Psychogeography. Words by Will Self
Bloomsbury, February 2008
Will Self is an English novelist, columnist, and reviewer. He graduated from Oxford University, where he read philosophy, and has worked as a cartoonist as well as a journalist and author. He was a nominee for the Whitbread Prize for Best Novel in 2000 for How the Dead Live, and won the Bollinger Everyman Wodehouse Prize for Comic Writing in 2008 for The Butt. Ralph Steadman is a long time collaborator of Self’s who also had a long and fruitful working relationship with Hunter S. Thompson as well as creating works of his own. He has illustrated a number of well-known books including Alice in Wonderland for which he won the Francis Williams Book Illustration Award; I Leonardo for which he won the W. H. Smith Illustration Award; and Thompson’s Fear and Loathing in Las Vegas. He has been awarded an American Society of Illustrators Certificate of Merit and was voted Illustrator of the Year by the American Institute of Graphic Arts in 1979.
Self has a history of carousing and quite public displays of intoxication. He achieved a measure of infamy when, in the British general election campaign of 1997, he was evicted from John Major’s campaign plane for allegedly snorting heroin in the bathroom. Self has been drug free, other than caffeine and nicotine, since 1998, and now expends much of the energy he used to put into scoring drugs in taking long slow walks through the town and country. These interactions with his environment have led to a regular column in The Independent newspaper, which in turn has become Psychogeography, a funny, clever, and often irreverent exploration of the ways in which place shapes behavior and vice versa. Steadman’s illustrations support, expand upon, and sometimes even overshadow Self’s prose to give us a fascinating perspective of how we inhabit our world.
Beginning with the long prologue, “Walking to New York,” which chronicles the author’s journey on foot from south London to New York’s lower east side, Self details his opinion of what it is to be a psychogeographer, “a local historian with an attitude problem.” The idea is that he, and others of his ilk wander about looking carefully at, and interacting with the local, usually urban, environment. The broad and romantic purpose of his trip to New York is to become intimate with parts of the world usually only seen from the inside of a vehicle, or perhaps not seen because one is inside a vehicle. The actual purpose is to attend the launch of a writers’ residency and an interview. Self finds, to his dismay, that there are no safe routes that provide pedestrian access to either Heathrow or JFK. He finds that people do not understand the desire to walk in this day and age. Yet, as he makes his way from JFK to Manhattan, he finds himself enjoying a perspective that he has not previously seen. This new perspective is continued through Psychogeography as Self visits all manner of destinations from Rome to Spain to Singapore to Iowa to Brixton. He takes particular pleasure in examining the “interzones,” those areas where town and country, urban and rural, restricted and undomesticated, meet.
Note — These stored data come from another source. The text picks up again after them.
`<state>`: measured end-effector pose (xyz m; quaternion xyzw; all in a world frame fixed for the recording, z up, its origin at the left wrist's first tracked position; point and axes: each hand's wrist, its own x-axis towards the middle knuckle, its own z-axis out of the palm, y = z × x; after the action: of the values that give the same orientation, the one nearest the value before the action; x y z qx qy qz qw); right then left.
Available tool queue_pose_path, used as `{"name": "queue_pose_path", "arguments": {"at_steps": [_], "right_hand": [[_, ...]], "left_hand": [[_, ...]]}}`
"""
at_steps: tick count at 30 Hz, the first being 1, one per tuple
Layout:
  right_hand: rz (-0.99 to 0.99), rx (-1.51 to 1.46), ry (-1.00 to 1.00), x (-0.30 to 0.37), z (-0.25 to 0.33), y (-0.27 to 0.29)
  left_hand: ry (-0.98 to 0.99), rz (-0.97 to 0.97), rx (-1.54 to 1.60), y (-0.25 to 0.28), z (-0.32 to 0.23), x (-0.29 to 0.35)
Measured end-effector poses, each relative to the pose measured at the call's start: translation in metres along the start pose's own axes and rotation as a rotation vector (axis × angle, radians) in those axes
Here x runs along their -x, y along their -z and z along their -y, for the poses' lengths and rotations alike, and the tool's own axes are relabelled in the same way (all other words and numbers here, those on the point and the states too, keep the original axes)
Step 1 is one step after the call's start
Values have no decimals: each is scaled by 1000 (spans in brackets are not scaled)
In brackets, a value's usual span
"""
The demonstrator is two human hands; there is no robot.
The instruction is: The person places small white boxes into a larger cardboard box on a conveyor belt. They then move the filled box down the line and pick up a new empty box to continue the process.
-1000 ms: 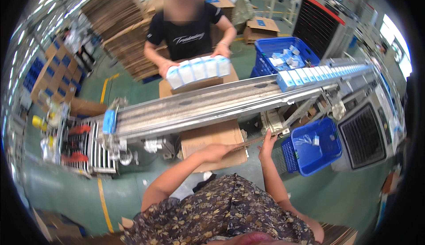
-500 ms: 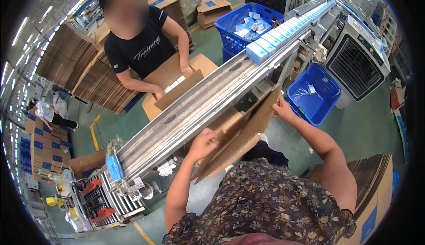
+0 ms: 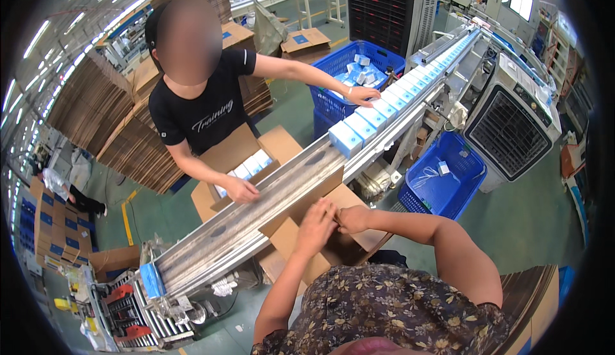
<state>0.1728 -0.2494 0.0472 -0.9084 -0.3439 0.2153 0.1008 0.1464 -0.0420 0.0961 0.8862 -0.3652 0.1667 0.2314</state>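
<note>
**Cardboard box under both hands at the conveyor**

The cardboard box (image 3: 333, 243) sits just below the near edge of the conveyor (image 3: 269, 207), straight ahead of the person, with its brown flaps open and tilted outward. The left hand (image 3: 315, 228) lies on the top of a flap, fingers held together and bent down over the cardboard. The right hand (image 3: 351, 218) is just beside it, almost touching, its fingers curled onto the same edge; whether they pinch the flap or only press on it cannot be told. Both forearms come up from the lower edge above a flowered dress (image 3: 391, 310).

The conveyor is a long metal track running from lower left to upper right. Its near stretch is bare. Farther up, a row of small white and blue boxes (image 3: 384, 108) stands on it in a line, touching one another.

Across the track a co-worker in a black shirt (image 3: 205, 108) faces this way. One hand (image 3: 240, 189) rests at the rim of a second open carton (image 3: 234, 156), which holds more of the small boxes packed in a row. The other hand (image 3: 362, 94) reaches out to the line on the track and touches it.

To the right, below the track, stands a blue crate (image 3: 442, 175) with a plastic bag inside. Behind the co-worker's outstretched arm is another blue crate (image 3: 355, 73) filled with small boxes. Stacks of flat cardboard (image 3: 96, 111) rise at the far left, and a grey fan unit (image 3: 519, 131) stands at the right.
</note>
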Motion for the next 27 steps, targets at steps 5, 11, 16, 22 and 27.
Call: {"name": "queue_pose_path", "arguments": {"at_steps": [5, 11, 16, 22, 27], "right_hand": [[483, -310, 512, 58, -9, 30], [-146, 146, 99, 117, 30, 44], [-528, -86, -506, 35, -21, -54], [-709, -785, -692, 2, -62, -114], [0, -1010, -630, -19, -75, -183]], "left_hand": [[155, 372, -35, -88, 33, 45], [22, 370, -75, -64, 39, 23], [221, -133, -519, 36, 7, -31], [512, 91, -258, -18, -39, 104], [586, 51, -260, 6, -25, 213]]}}
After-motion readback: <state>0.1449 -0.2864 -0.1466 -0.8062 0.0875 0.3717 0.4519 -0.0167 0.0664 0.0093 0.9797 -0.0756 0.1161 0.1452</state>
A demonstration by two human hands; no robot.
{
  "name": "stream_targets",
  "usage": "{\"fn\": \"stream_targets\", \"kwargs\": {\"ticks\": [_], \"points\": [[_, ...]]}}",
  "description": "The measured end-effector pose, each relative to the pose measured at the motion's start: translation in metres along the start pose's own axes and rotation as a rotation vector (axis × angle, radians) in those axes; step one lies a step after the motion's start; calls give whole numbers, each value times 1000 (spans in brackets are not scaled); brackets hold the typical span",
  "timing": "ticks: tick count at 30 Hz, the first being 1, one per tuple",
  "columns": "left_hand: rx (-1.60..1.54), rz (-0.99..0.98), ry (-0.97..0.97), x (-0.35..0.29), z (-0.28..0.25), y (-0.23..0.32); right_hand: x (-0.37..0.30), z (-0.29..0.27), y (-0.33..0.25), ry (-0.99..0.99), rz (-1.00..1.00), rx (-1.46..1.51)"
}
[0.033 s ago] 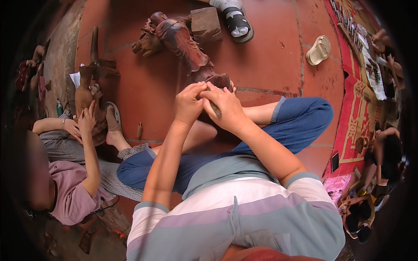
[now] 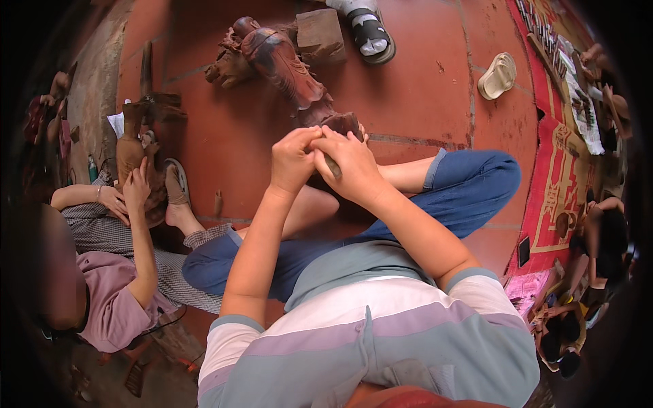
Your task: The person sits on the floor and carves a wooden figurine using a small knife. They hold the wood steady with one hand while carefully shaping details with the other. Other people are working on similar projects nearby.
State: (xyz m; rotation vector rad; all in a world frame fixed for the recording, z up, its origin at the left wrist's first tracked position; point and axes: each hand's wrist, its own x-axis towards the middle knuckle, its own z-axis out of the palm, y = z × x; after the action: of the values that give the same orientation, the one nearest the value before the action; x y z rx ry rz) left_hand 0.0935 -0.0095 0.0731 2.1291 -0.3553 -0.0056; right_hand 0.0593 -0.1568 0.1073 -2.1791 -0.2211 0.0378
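A reddish-brown carved wooden statue (image 2: 282, 61) of a robed figure lies on the floor in front of me, its base (image 2: 343, 122) towards me. Both hands meet over that base. My right hand (image 2: 348, 160) is closed around a tool; only its rounded greyish-brown handle end (image 2: 332, 166) sticks out beneath the palm. My left hand (image 2: 294, 160) presses against it with fingers bent together at the base's near edge. What the left fingers pinch is hidden, as is the tool's working end.
A wood block (image 2: 321, 37) and a gnarled wood piece (image 2: 231, 68) adjoin the statue. Beyond is a sandalled foot (image 2: 371, 37); a beige shoe (image 2: 498, 76) lies right. Tools (image 2: 544, 34) line a red mat (image 2: 554, 177) with a phone (image 2: 523, 251). A person (image 2: 115, 292) sits left, hands on another carving (image 2: 129, 160).
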Motion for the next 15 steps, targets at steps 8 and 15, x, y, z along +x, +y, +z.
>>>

As he says, he’s “taken to long distance walking as a means of dissolving the mechanized matrix which compresses the space-time continuum, and decouples human from physical geography.” Self laments humankind’s separation from their environment and their increasing reliance on technology. That is not to say that he is a Luddite or a technophobe, he is more than happy to fly on a 757, watch TV, or go to the mall with the kids. Rather, he wants to re-engage with his environment. For Self this seems to involve specific goals for his walks and an incongruous involvement with modern culture. He always seems to be either attending some form of self-promotion, be it a book launch or a meeting, or visiting a tourist attraction. But for Self the journey is as important as the destination. Be it the Vatican; Barcelona’s La Sagrada Familia; or the Tabac Jacquard for duty free cigarettes, it is Self’s attraction to, and engagement with, what is fast becoming an isolated and forgotten world that makes Psychogeography such a compelling read. Self claims, “We live out our lives in cities that blot out natural features, while we resort to mechanical transportation to annihilate distances and gradients. Disorientation is a luxury that only we in the affluent West can truly afford.” Perhaps, in this post 9/11 world, it is the chance to escape from the rigors of social interaction, from surveillance, public expectation, luxury, and disorientation, which drives Will Self, and others, to abandon the tight strictures of urbanity and modernity and embrace the freedom of the psychogeographer.